Second, to ensure that the list of recommended MSAs achieves geographic diversity and that the technology sector is spread coast to coast, CAP looked at areas that were already enjoying sustained success in the sector. The Brookings Institution has conducted analysis to this effect and produced a list of “superstar” metro areas, which they argue have propelled a “winner-take-most” effect on the innovation sector.44 They define these areas as those that have the largest absolute number of jobs in innovation industries, and the top 10 are:45
- New York, New York
- Los Angeles, California
- Washington, D.C.
- Chicago, Illinois
- Houston, Texas
- Boston, Massachusetts
- Dallas, Texas
- San Francisco, California
- Seattle, Washington
- San Jose, California
CAP decided to set a minimum mile radius of 120 miles46 from these preexisting technology hubs to ensure that one region will not be highly concentrated with multiple technology hubs. On top of that, to foster greater geographic diversity in siting, CAP decided that each state should only have two recommendations, accounting also for the presence of preexisting technology hubs. Texas and California, then, already hit their max and are excluded from recommendations. Washington, New York, Illinois, and Massachusetts each have one and thus can receive only one recommendation. CAP believes that this adjustment best meets the goal of the legislation to promote growth in a geographically diverse way and ensure that federal funds are directed away from economically dominant cities. This will better allow the legislation to reduce the gap between urban and rural prosperity and for human talent to be leveraged across the country—not just in the pockets that have a preexisting talent pool.

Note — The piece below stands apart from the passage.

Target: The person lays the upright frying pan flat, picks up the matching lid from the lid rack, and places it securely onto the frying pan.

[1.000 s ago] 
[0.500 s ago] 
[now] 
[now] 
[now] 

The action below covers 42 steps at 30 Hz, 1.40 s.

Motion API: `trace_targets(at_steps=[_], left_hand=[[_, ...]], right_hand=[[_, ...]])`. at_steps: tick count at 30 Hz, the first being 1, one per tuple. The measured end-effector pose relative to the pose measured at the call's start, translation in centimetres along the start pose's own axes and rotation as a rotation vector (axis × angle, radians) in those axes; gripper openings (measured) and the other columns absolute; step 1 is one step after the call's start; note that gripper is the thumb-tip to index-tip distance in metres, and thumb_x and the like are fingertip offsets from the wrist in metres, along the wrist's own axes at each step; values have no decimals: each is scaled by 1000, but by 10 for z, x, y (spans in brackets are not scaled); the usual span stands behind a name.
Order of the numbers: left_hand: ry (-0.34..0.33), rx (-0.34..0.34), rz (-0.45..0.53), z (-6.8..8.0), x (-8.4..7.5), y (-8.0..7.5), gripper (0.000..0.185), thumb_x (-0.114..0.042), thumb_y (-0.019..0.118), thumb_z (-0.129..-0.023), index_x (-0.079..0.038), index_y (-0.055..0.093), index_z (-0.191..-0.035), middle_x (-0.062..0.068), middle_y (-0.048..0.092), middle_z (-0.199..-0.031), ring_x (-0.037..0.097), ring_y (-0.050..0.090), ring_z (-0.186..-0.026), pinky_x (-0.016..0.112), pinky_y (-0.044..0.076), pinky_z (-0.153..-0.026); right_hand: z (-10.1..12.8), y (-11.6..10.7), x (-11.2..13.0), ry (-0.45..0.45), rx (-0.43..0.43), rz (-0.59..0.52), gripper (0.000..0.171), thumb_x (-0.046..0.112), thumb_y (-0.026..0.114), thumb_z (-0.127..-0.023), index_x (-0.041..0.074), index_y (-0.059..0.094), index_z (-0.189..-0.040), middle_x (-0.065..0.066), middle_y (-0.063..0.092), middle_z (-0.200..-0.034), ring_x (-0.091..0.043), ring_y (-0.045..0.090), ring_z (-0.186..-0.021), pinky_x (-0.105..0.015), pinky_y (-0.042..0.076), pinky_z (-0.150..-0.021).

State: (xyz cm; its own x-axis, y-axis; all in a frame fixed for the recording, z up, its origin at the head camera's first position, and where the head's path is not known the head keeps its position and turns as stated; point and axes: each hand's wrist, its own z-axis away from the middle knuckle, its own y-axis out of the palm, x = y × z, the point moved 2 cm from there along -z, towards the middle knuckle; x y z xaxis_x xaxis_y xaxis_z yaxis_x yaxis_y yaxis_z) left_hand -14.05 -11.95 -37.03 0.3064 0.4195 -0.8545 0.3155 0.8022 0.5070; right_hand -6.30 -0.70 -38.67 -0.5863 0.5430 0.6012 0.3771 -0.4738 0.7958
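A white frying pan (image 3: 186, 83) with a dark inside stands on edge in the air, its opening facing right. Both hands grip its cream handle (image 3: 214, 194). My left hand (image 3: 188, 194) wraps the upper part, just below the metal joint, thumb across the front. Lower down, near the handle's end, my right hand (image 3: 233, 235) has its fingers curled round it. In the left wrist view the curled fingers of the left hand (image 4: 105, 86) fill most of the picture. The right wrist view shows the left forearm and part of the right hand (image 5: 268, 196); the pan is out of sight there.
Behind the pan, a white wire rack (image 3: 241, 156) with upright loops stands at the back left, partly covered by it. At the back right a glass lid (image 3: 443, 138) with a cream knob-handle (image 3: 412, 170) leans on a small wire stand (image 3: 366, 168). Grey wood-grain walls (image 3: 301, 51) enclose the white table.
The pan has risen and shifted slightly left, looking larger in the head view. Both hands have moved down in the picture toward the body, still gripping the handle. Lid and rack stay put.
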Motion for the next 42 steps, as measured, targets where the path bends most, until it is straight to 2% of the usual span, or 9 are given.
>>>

Put together, CAP organizes the index by EDA region, removes MSAs that are within 120 miles of a preexisting technology hub, limits each state’s representation as described above, and recommends the five highest-ranked MSAs per region. Ultimately, this yields a list of 30 MSAs that may be best suited for a regional technology hub.
These MSAs are then cross-referenced with the legislation to ensure that they meet the necessary requirements. More than half of the recommended MSAs are located in an EPSCoR-eligible state. Nine of the MSAs are small and rural, with populations of fewer than 250,000; 12 MSAs are midsized, with populations of 250,000–749,000; and nine MSAs are large cities, with populations of more than 750,000. Although most of the recommendations fall in the midsize category, 30 percent of the list is small and rural, and the neighboring regions of midsized cities should not be discounted. These neighboring communities will also benefit from educational and employment opportunities, as measured in part by commute time, and as previously argued, setting a minimum threshold of 100,000 is important to ensure that there are enough people to support the development of the technology hub. Lastly, one of the recommended MSAs is in a low-population state (North Dakota).
C. National Science Foundation research grants
To supplement this research, CAP briefly examined NSF grants that were awarded in 2019 that fit the descriptions of the key technology focus areas designated in the CHIPS and Science Act. This analysis exclusively focused on regions that were recommended in this report and did not examine any regions that were not promoted. This means that the analysis is not comparative: It is entirely possible that a highlighted MSA received less funding in a certain focus area than another MSA that was excluded from the search. CAP then categorized the grants into 1 of the 10 focus areas, and any grants that did not fit into the 10 categories were excluded. The analysis calculated the total amount of funds awarded in a given MSA across the 10 focus areas and highlighted the top one or two focus areas that were well funded by the NSF in 2019. Additionally, due to research limitations, the analysis only looked at 2019 and thus is not a comprehensive analysis. More cities across more years could be examined to offer a fuller analysis.